The first shot is a high-angle close-up of Lars, part of one of the two couples; the camera gradually shifts from soft to deep focus, as Lars opens his eyes, as if waking. Paralleling this shot is the next his wife, Susanna, lifting her eyes from the ground to the lens. The characters seem solemn and aware, the reason becoming clear when we see the two, dressed in black, in a dimly lit courtroom, a declaration is made by an unseen official. There is a flashback to nine months prior, and we see the two, in stark contrast to the previous shot, in a warmer environment their closet, brightly lit, both in white. She helps him dress as they prepare to greet their friends for dinner, and she leans into him to brush her nose against his as he states, "To a good evening." The evening, however, takes a decidedly not good turn. We quickly learn that Ann and Ulf, the friends that arrive, are unhappy with their sex life a fact they don't hide from their friends; as the two women discuss Anna's non-existent libido (at one point, she asks her friend, "Doesn't all that intimacy make you sick?"), Lars and Ulf discuss the same topic with a twist Ulf wonders if Lars has ever cheated and admits to having been tempted himself. He then states that he might have left Ann at the beginning of their marriage, had she told him she was infertile. Dinner conversation follows much the same pattern, when it is revealed that Lars' work colleague had left his wife for a nurse at their facility. Susanna defends him, proposing that perhaps he had found his true love, and Ulf agrees. Ann and Lars, as if on the same team, are seated at the same side of the table, and both become visibly distressed at this suggestion. Passion is not love, Lars argues, and marriage is a partnership that should be honored. Marriage, Susanna counters, is a "wall against solitude" and exclaims, "Why do people trash adulterers? At least they do something." The conversation between Lars and Susanna after dinner shows less candor and more vulnerability; she asks him if he ever feels as though something is missing from his life; he asks her the same question, and she displays a much more vulnerable and honest character, clearly sad and perplexed you can't help but sympathize with them both.
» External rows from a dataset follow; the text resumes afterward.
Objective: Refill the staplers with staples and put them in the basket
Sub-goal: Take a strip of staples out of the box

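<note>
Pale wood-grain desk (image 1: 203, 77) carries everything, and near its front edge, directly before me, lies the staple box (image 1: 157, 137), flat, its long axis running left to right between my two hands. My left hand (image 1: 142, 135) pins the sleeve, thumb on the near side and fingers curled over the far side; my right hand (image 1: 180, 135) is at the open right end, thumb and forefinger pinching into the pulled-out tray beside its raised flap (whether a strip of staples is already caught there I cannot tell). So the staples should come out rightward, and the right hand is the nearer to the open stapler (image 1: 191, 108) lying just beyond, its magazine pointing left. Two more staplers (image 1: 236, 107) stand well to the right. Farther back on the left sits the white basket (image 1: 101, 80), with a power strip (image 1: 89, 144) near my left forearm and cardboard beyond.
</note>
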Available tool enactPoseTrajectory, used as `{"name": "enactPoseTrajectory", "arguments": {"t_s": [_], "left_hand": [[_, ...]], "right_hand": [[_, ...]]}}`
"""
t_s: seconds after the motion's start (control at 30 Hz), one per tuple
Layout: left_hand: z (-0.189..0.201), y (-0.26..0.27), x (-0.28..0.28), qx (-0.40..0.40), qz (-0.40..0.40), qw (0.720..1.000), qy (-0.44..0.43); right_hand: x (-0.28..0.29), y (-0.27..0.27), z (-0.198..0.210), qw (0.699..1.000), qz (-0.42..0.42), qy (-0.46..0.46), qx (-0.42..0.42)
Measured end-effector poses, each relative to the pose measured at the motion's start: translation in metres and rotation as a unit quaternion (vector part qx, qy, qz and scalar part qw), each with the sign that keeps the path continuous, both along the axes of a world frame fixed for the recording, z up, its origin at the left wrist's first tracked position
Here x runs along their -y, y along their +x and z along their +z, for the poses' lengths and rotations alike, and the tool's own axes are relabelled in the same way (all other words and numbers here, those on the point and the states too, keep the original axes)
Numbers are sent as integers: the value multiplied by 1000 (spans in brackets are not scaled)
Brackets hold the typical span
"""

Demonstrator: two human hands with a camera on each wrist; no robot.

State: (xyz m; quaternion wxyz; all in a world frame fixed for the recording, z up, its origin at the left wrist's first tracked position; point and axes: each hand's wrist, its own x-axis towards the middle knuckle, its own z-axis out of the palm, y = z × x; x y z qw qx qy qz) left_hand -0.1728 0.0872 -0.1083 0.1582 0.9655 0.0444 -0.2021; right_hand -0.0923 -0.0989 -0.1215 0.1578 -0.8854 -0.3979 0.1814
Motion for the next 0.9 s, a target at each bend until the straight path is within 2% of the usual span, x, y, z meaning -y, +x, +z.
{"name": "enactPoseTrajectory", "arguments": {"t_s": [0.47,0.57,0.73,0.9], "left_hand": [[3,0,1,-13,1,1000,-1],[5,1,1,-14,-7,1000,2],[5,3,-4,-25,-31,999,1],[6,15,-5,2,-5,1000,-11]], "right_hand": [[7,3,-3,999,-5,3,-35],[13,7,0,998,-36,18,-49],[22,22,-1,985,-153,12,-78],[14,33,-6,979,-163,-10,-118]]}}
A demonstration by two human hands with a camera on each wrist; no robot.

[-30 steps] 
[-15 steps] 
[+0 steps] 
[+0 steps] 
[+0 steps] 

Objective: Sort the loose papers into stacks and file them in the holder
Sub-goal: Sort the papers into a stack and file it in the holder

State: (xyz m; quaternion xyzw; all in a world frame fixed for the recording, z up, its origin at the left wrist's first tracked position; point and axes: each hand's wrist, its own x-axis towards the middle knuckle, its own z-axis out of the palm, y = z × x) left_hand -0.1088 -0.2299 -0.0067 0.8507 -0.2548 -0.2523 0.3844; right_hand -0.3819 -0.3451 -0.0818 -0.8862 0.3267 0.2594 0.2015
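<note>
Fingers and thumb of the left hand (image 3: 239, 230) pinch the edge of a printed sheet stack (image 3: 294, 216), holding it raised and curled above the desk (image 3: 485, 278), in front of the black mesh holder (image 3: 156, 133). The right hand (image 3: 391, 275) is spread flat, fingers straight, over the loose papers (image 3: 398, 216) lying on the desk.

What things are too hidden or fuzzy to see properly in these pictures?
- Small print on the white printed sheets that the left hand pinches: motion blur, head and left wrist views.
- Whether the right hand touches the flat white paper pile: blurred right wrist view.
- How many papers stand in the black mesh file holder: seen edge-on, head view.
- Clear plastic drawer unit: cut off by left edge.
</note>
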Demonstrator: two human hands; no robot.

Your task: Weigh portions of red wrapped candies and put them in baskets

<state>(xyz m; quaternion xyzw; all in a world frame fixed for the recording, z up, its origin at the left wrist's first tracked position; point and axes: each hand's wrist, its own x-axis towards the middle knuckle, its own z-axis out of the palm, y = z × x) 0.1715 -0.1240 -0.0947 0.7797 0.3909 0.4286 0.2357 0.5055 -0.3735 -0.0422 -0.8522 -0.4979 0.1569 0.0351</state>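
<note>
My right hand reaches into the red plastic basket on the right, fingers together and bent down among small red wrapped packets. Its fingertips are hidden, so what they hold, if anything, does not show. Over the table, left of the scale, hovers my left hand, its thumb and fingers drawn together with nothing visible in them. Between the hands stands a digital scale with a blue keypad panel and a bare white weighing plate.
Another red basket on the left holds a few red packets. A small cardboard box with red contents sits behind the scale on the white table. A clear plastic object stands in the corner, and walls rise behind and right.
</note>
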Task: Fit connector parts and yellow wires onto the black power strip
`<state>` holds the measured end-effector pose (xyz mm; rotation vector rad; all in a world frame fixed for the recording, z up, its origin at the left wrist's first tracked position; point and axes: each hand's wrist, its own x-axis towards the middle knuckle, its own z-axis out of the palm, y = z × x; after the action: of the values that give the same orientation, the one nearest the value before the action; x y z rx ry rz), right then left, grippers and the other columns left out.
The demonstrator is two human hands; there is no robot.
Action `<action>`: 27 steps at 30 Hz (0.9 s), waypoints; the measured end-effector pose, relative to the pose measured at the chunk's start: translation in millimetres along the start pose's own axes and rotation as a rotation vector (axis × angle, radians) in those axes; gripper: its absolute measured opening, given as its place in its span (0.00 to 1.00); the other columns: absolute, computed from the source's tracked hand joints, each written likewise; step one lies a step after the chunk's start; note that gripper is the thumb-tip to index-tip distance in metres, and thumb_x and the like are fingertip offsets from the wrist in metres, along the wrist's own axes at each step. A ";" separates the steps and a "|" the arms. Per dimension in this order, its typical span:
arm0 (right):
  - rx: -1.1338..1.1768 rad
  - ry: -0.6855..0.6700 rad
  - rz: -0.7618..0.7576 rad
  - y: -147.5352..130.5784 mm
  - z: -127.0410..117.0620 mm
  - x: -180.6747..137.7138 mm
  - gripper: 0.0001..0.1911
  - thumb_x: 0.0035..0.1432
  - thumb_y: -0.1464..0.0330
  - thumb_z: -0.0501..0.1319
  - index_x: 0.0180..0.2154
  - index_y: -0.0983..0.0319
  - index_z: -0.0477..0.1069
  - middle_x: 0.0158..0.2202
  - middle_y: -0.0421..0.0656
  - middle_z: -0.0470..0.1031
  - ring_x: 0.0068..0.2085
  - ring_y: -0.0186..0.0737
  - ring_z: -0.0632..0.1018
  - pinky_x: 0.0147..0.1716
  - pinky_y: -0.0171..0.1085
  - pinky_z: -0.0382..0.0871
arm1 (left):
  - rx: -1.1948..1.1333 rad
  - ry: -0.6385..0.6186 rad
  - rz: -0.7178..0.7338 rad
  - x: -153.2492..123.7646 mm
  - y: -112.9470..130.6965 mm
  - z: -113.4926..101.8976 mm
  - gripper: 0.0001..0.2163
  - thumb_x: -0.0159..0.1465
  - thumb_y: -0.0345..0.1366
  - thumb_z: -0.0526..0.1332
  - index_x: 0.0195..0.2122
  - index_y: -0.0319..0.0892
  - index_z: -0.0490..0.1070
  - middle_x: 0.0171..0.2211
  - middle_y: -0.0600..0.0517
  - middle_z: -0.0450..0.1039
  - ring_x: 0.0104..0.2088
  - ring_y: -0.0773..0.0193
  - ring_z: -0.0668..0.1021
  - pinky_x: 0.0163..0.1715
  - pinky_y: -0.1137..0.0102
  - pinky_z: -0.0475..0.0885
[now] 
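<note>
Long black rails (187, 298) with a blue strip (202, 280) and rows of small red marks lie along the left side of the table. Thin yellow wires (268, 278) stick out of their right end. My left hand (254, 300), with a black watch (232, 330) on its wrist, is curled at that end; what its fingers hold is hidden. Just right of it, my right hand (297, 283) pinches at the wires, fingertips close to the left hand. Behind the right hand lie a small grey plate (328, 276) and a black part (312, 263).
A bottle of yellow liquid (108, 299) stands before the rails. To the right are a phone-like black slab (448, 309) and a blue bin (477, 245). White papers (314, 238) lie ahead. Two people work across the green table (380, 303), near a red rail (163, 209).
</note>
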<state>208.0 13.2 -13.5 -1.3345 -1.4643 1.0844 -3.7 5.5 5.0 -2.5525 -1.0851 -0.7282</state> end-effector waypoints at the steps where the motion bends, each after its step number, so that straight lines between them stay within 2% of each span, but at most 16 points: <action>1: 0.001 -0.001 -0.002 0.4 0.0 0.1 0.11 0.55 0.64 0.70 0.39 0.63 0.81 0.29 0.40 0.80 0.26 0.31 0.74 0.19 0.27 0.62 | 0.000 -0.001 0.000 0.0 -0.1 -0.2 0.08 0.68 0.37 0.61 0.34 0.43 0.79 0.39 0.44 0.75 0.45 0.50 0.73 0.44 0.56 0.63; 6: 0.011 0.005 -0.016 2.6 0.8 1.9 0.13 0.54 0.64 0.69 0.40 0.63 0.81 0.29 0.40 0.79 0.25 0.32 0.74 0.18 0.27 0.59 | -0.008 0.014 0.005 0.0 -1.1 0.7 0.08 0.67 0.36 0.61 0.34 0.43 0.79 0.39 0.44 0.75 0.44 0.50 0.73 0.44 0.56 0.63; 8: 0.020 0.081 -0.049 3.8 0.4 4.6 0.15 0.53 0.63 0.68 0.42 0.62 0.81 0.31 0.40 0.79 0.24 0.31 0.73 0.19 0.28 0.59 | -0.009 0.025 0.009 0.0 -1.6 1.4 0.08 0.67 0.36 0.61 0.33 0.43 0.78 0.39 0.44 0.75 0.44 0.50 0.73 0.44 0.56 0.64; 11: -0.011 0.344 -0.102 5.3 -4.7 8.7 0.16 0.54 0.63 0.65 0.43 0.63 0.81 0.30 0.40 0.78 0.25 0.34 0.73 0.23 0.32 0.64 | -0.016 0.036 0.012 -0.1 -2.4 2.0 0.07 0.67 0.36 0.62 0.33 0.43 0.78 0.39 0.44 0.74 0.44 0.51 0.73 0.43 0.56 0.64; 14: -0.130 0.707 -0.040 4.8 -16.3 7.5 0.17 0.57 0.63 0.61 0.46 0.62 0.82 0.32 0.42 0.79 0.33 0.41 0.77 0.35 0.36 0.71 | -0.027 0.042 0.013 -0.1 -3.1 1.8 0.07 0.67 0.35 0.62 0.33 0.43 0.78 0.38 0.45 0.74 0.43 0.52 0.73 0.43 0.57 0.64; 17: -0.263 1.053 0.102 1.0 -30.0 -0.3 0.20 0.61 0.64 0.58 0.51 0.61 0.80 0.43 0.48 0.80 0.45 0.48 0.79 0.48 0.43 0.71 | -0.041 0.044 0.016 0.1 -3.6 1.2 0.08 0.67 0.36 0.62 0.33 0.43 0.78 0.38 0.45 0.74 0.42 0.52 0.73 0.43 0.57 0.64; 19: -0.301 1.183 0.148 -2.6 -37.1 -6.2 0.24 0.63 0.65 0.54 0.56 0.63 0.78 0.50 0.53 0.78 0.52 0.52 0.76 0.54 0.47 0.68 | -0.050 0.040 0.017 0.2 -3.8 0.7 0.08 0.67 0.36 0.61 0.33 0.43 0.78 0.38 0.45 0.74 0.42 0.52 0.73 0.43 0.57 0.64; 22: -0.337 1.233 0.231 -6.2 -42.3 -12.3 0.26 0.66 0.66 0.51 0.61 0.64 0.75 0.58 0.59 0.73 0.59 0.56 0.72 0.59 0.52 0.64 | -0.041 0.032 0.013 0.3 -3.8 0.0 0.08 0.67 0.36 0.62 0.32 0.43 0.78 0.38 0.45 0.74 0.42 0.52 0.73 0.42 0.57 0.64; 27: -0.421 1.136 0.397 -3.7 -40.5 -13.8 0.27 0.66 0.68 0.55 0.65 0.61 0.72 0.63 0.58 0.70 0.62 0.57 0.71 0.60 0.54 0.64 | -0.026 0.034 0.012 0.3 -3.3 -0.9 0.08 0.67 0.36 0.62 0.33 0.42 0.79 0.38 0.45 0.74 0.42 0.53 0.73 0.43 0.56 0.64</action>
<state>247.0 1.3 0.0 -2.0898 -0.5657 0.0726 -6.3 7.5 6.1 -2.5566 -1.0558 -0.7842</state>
The well-crafted dialogue between Susanna and Lars makes it evident that Susanna is experiencing something of a midlife crisis. She ponders the wisdom in having had a child and fixates on her exploits with past lovers; the viewer can't help but wonder if she's tempted to stray or has, in fact done so. However, she appears hesitant to share these thoughts and guilty for feeling them. One moment she's too glib and thoughtless and the next she seems repentant. The viewer is pushed to identify with Lars, but I can't help feeling some attachment, however tenuous, to Susanna; she's very changeable, very human, and, I think, fearful of losing her husband, which is why she often treats him with such disregard; it is her attempt to prevent herself from feeling too much pain, should he stray. In the same vein, Ulf considers the possibility of infidelity divulging his secret urges with Lars; this leads me to believe he has no real intention of cheating, because if he did, he wouldn't share that information with anyone. He desperately wants children and a deeper connection with the woman he married; Ann seems to lack tenderness or warmth. While Susanna and Ulf openly evaluate their somewhat unsatisfactory relationships, the subdued and polite Lars and Ann, defenders of marriage and stability, become increasingly fearful their partners will cheat.
When betrayals are brought to light and each character reveals their true thoughts and feelings, a poignant and painful depiction of human fragility is rendered. The film begs the question, What is love? What is marriage? What is security? The acting in Heaven's Heart is superb; the emotion is authentic and sometimes visceral. Aesthetically bare and largely without background sound, the film leaves the actors responsible for filling the empty spaces with the forcefulness of dialogue and expression. It's a depressing film, in typical Nordic fashion, but I would recommend watching, if you're looking for a thought-provoking drama.